__TASK INSTRUCTIONS__:
Leave the pictures out and write out exactly the lines from the top of the entries through the line containing "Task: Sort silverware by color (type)".

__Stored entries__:

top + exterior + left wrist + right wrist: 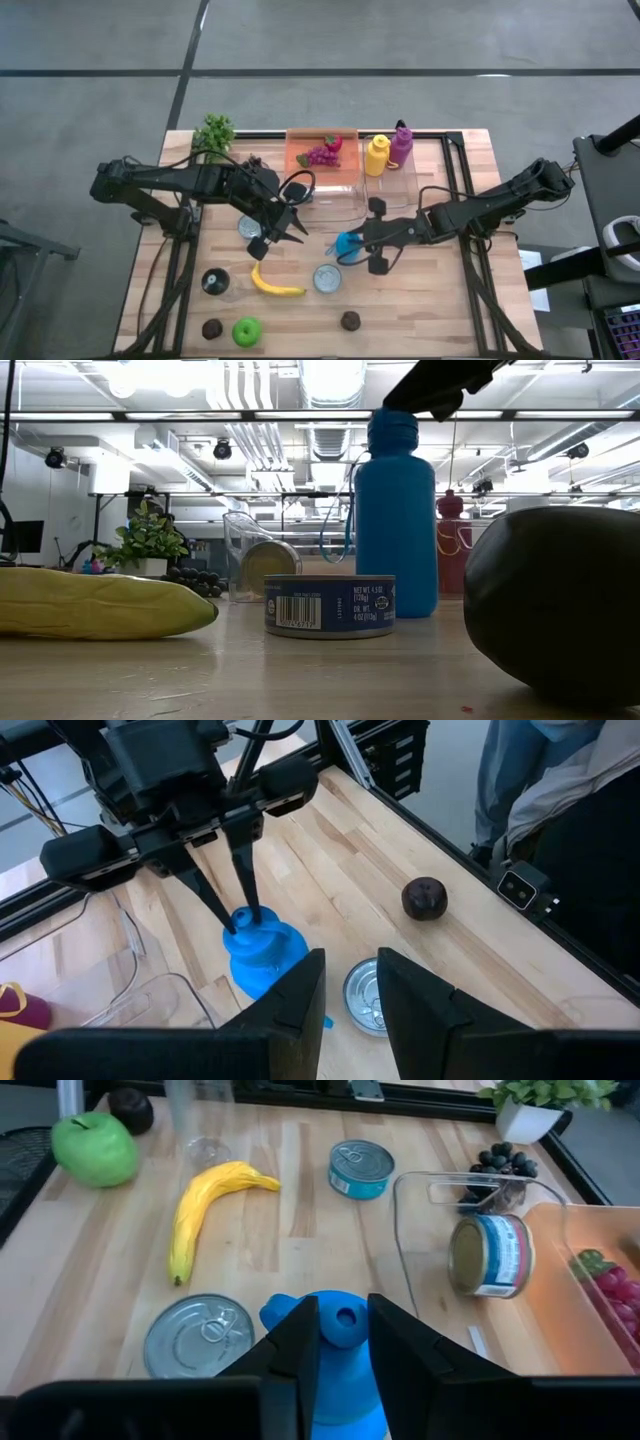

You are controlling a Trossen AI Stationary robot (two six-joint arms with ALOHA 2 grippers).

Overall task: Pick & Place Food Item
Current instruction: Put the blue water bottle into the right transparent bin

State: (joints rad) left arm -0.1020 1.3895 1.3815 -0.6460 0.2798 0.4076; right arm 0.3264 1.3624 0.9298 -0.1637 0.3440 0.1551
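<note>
The right pincer point(352, 247) grips the cap of the blue bottle point(346, 244), standing on the bench point(420, 300) beside a tin can point(327, 278). The left pincer point(283, 228), narrowly parted, hovers empty nearby.

My wooden table point(430, 300) carries a banana point(274, 283), a green apple point(246, 331), two dark round fruits point(212, 328) point(350, 320), and flat tins point(327, 278) point(251, 228). A blue bottle point(347, 244) stands mid-table; a potted plant point(214, 132), yellow bottle point(376, 155) and purple bottle point(400, 146) line the far edge.
</note>
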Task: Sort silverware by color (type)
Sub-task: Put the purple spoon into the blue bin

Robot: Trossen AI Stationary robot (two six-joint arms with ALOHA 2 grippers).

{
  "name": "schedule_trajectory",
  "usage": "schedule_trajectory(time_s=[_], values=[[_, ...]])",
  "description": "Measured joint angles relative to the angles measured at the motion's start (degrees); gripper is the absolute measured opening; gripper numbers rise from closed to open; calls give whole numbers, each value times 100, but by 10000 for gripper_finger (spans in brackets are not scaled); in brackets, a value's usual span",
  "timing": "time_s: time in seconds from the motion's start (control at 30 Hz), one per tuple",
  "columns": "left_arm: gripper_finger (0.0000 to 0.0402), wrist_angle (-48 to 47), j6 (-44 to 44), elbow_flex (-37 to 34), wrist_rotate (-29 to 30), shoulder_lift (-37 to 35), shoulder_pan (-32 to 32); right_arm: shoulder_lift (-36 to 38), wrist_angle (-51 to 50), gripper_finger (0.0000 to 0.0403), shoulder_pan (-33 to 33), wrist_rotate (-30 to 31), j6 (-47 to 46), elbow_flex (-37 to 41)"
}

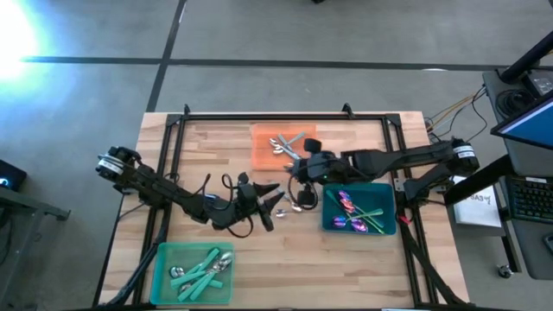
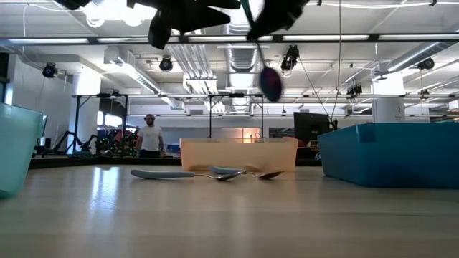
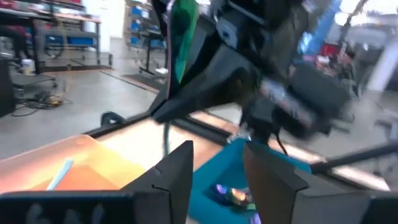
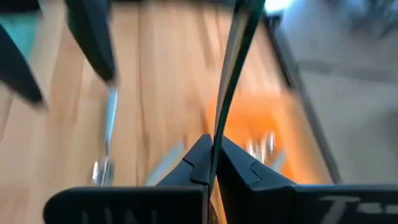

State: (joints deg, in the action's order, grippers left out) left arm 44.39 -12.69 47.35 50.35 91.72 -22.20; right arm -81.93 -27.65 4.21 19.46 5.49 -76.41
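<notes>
My right gripper is shut on an iridescent green-purple spoon, held high over the middle of the table. My left gripper stands open just to the near left of it, level, with nothing between its fingers. Two or three loose spoons lie flat on the wood under the grippers. The orange tray holds silver pieces. Iridescent pieces lie in the blue tray, and teal-handled ones in the green tray. My right gripper pinches the spoon's thin shaft between its two fingers, partway between the broad handle end and the bowl. The fingers slant down from the table's right and lie across the spoon. It hangs roughly upright, bowl down, clear of the table.
A black frame runs around the tabletop. The three trays stand at the far middle, right and near left, with bare wood between them. Cables trail from both arms. A person stands far off in the room behind.
</notes>
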Motion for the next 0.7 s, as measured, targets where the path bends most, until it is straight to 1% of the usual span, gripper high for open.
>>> schedule_trajectory(time_s=[0.1, 0.2, 0.3, 0.37, 0.47, 0.53, 0.7], values=[[134, -372, -113, -2, -55, -4, -4, 12, -1539, 7, 27, -165, -616, -427], [136, -880, -452, -2, -56, -27, -3, 17, -2769, 7, 94, -629, -1401, -595], [135, -1613, -873, -2, -92, -60, 21, 17, -3587, 7, 225, -815, -2008, -545], [134, -2182, -1294, -3, -334, -63, 65, 17, -3965, 7, 300, -793, -2283, -409], [134, -2931, -1951, -9, -995, -63, 189, 14, -4132, 7, 386, -796, -2613, -107], [134, -3250, -2214, -12, -1464, -63, 278, 11, -4245, 8, 435, -865, -2769, 101], [134, -3692, -2196, -13, -2750, -111, 491, 11, -4236, 8, 441, -1214, -2893, 590]])
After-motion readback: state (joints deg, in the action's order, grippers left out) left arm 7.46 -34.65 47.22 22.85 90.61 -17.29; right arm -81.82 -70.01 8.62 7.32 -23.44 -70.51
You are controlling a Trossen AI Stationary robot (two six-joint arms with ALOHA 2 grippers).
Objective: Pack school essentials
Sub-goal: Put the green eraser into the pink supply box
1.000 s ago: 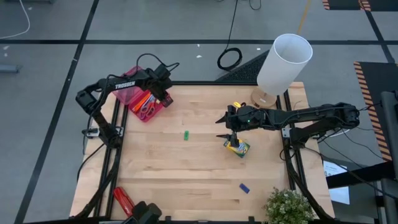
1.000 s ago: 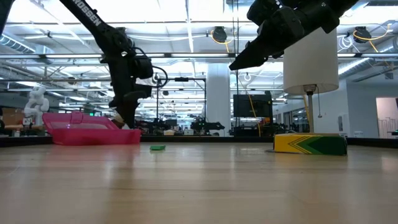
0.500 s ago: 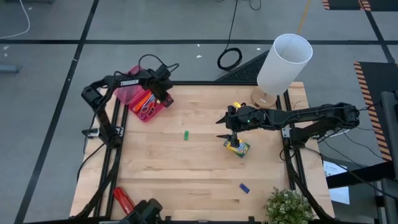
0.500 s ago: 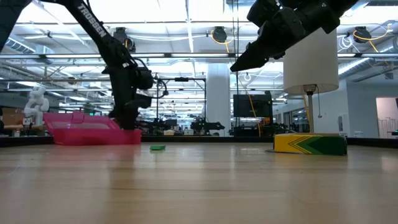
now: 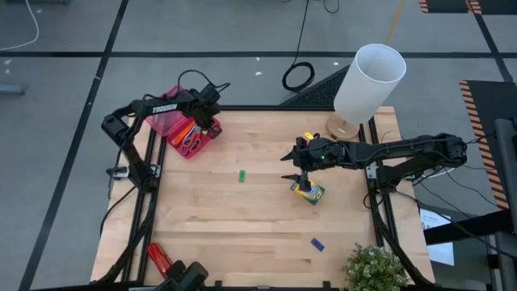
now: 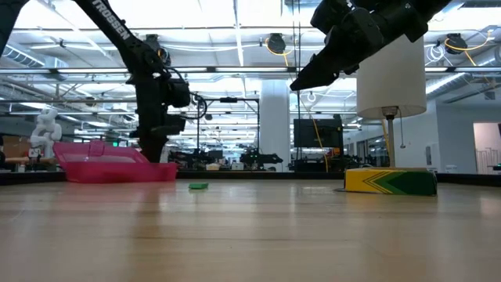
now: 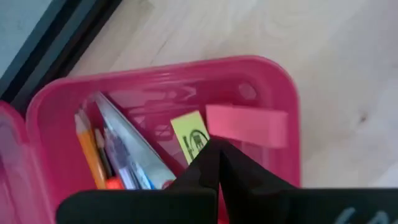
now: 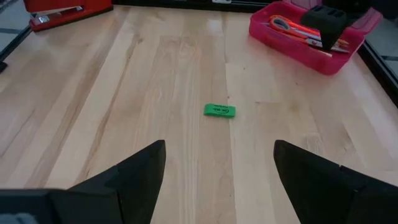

__TASK RESULT__:
top + exterior + left wrist + right wrist: 

You are controlling a Trossen AI Stationary robot (two six-joint arms with ALOHA 2 grippers).

Overall task: Pick & Place Food Item
Current instruction: Put the blue water bottle into the right transparent bin

State: (joints rad) left arm -0.1020 1.3895 1.3815 -0.6460 0.2798 0.4076; right arm 0.3264 1.3624 0.9298 -0.1637 0.3440 0.1551
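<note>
The right pincer point(352, 247) grips the cap of the blue bottle point(346, 244), standing on the bench point(420, 300) beside a tin can point(327, 278). The left pincer point(283, 228), narrowly parted, hovers empty nearby.

My wooden table point(430, 300) carries a banana point(274, 283), a green apple point(246, 331), two dark round fruits point(212, 328) point(350, 320), and flat tins point(327, 278) point(251, 228). A blue bottle point(347, 244) stands mid-table; a potted plant point(214, 132), yellow bottle point(376, 155) and purple bottle point(400, 146) line the far edge.
</note>
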Task: Sort silverware by color (type)

With this, the exercise is finished.